Overall, more than 320,000 people cast ballots in the Republican primary. Trump’s 176,000 votes represent the highest number won by any candidate in a primary — a figure that underscores how motivating he is to voters.

That includes Don Dickson, 53, who supported Trump in 2016 and 2020 and might have liked to move on. A dog trainer, Dickson considered other candidates, including Haley, but decided she was too much of an establishment Republican for his taste.

Instead, he said, he backed Trump out of spite over the criminal prosecutions against him.

“When you’re prosecuting your political opponents, that’s, no,” he said.

Intriguingly, Haley’s 140,000 votes is more than Trump won in 2016 — and many of the voters who cast them said they were seeking to deploy their ballots strategically to stop Trump.

Among them were independent voters like Emily Dickson, 40, who cast her ballot for Haley, even though she was not particularly excited to do so. Haley, she said, “is our only chance to not get Donald Trump in office.”

In the fall, she said, she will vote for Biden if she must, although she said she would prefer a different Democrat.

Karen Moore, 70, an independent voter, showed up to vote in her first primary since 1980, hoping to stave off Trump’s reelection.

“It scares me to death,” Moore said of the prospect. “There’s no telling what he might do.”

Trump supporters checked out merchandise displayed on the side of an RV while waiting in line ahead of Trump’s arrival to the Grappone Center in Concord, N.H. on Jan. 19.Erin Clark/Globe Staff

Trump has sought to downplay the tide of independent voters who supported Haley as somehow delegitimizing her candidacy, but they are actually a warning sign for his own — particularly those who say they will not support him in a general election if he becomes the nominee.

Rob Fleischman, 54, a retired computer scientist, is an unaffiliated voter who supported Haley solely to stop Trump, who he believes is a “criminal.”

“He tried to overthrow our government.

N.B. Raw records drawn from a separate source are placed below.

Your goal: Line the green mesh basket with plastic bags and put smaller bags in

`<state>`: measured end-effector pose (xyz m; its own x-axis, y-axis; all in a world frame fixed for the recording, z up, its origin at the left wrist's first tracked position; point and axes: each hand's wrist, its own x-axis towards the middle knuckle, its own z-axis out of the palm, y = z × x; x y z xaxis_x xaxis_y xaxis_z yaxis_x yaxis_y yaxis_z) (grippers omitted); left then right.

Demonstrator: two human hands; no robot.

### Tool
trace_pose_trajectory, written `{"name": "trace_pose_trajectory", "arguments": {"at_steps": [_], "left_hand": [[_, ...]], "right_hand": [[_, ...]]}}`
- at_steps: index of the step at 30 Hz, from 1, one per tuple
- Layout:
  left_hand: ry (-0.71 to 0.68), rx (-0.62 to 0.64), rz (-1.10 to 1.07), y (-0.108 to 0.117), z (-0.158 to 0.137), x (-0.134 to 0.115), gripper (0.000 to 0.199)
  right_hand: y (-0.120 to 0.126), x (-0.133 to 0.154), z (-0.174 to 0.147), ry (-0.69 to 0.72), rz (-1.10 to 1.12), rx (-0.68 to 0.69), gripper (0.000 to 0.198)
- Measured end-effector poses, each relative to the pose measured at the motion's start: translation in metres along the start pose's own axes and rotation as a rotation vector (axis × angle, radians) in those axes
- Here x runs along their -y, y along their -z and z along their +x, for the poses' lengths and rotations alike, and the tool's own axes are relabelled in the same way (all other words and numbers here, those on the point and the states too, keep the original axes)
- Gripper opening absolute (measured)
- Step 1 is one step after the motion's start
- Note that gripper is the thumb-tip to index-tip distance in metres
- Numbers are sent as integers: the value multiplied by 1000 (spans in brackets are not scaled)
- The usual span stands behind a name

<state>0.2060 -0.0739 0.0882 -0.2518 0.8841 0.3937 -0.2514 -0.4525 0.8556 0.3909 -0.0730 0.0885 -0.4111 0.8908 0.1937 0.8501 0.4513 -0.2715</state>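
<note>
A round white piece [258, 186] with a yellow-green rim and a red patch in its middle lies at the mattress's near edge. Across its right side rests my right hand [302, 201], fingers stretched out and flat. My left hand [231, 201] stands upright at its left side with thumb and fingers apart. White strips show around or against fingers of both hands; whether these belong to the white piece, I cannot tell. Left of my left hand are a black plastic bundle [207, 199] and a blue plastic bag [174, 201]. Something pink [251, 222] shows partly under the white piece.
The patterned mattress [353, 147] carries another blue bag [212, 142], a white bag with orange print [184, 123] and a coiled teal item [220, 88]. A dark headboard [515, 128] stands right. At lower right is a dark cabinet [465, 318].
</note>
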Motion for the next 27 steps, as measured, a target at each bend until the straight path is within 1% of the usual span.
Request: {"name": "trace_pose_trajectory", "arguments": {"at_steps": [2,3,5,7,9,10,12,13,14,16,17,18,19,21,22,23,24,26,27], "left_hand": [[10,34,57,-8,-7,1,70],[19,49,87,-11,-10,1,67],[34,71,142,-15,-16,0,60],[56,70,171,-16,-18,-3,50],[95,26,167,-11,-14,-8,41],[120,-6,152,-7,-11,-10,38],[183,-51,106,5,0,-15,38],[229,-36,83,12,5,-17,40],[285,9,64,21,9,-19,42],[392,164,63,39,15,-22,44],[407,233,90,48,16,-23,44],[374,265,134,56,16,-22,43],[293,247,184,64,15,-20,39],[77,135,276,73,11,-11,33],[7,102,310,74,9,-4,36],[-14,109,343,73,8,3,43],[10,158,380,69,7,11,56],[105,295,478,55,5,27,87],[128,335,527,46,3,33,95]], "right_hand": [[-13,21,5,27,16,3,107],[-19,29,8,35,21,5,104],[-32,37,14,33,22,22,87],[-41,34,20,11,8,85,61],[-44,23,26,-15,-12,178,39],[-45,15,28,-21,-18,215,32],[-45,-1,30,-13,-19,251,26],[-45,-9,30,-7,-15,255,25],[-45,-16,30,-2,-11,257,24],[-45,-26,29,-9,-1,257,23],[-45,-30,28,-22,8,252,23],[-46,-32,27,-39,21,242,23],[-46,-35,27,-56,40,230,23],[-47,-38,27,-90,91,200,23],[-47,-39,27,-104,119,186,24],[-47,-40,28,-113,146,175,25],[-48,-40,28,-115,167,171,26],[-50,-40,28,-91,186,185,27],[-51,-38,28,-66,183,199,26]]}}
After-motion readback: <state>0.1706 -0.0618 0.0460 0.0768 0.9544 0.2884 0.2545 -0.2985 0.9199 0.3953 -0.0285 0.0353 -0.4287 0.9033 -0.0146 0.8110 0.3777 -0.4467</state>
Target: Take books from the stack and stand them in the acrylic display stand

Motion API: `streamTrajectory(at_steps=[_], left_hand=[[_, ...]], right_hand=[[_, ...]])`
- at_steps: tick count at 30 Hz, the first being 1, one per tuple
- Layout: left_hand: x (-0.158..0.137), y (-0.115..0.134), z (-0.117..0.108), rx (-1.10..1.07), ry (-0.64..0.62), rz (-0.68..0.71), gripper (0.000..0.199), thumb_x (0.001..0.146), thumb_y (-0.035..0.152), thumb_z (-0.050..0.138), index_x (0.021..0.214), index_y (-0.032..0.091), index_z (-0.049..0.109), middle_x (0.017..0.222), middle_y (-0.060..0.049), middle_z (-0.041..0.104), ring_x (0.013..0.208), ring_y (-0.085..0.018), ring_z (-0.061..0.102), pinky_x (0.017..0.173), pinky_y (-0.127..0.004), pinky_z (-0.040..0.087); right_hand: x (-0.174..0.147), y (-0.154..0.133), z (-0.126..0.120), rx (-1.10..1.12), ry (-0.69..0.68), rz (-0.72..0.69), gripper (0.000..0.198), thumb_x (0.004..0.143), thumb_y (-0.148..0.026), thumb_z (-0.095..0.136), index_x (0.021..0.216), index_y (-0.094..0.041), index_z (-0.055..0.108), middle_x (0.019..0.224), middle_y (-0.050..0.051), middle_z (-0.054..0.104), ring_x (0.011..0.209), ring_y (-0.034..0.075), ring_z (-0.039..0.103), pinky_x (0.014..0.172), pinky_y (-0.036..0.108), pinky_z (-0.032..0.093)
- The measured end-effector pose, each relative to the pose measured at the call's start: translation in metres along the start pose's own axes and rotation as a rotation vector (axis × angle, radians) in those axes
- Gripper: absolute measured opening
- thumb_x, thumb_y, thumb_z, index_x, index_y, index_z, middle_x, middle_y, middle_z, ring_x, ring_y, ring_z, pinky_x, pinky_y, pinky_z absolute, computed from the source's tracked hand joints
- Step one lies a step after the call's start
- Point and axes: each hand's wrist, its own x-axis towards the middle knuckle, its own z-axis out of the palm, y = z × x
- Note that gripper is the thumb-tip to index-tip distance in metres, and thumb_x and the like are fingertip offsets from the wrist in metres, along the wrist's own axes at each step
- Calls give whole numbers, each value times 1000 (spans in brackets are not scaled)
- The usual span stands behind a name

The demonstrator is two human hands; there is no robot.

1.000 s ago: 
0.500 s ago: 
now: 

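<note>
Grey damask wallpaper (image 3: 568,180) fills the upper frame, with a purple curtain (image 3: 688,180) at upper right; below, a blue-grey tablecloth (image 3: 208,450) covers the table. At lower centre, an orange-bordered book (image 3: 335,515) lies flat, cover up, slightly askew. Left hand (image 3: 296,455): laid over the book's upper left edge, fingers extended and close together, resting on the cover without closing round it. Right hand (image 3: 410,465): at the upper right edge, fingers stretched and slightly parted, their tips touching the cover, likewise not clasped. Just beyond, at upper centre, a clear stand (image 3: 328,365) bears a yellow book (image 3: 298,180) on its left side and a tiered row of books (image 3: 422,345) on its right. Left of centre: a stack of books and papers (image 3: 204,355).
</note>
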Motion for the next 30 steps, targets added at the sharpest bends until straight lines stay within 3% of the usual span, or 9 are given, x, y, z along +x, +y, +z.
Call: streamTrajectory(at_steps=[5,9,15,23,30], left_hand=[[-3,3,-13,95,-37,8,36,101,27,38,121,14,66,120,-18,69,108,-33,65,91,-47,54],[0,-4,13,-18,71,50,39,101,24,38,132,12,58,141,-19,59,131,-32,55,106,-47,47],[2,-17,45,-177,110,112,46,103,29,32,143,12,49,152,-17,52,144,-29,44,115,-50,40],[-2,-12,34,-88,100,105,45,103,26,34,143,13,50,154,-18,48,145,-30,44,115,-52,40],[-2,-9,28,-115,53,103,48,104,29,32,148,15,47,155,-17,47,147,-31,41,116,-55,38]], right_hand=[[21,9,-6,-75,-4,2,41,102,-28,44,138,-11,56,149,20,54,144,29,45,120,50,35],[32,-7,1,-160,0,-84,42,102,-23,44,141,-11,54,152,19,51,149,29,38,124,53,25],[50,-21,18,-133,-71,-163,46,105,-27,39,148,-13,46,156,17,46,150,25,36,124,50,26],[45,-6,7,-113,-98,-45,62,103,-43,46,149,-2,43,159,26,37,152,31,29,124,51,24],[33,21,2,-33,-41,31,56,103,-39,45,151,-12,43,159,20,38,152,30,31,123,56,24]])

He promoted lies,” said Fleischman, who views the threat he believes Trump poses to democracy as the most important issue of the election. He said he would vote for Biden in the fall.

In Exeter, Paula and Bill Parker, 69 and 70, said they planned to do the same.

“We’re voting for the lesser of the evils today,” Bill said, after they both backed Haley. “Trump is dangerous.”

Some of Trump’s own former supporters said they had soured on him. In Londonderry, Michael Lucci, a semi-retired sales consultant who voted for Trump in 2016 and 2020, said he could not do so again.

“I just think he’s a bit too rogue,” he said, after casting a vote for Haley.

A Nikki Haley supporter placed campaign signs in the snow outside of the VFW Post in Franklin, N.H.
Jessica Rinaldi/Globe Staff

But not everyone who voted for Haley vowed to eschew Trump if he claims the nomination.

“I need a change in our party,” said Sue Ciccarello, a 60-year-old teacher who supported Trump in 2016 and 2020 but changed her mind about him after Jan. 6.

If the election comes down to Trump and Biden, though, Ciccarello, a Republican, said she will “sadly” vote for Trump.

“It wouldn’t be with enthusiasm,” she said. “It would be because I don’t agree with the Democratic point of view.”

Niki Griswold and Amanda Gokee of the Globe staff contributed reporting from Goffstown, Franklin, and Concord. Reporting was also contributed by correspondents Max Morse-deBrier and Albert Arron in Londonderry, Genesis Magpayo and Edozie Umunna in Hollis, Matthew Gillett and Weslan Hansen in Exeter, and Natasha LaChac in Hampton.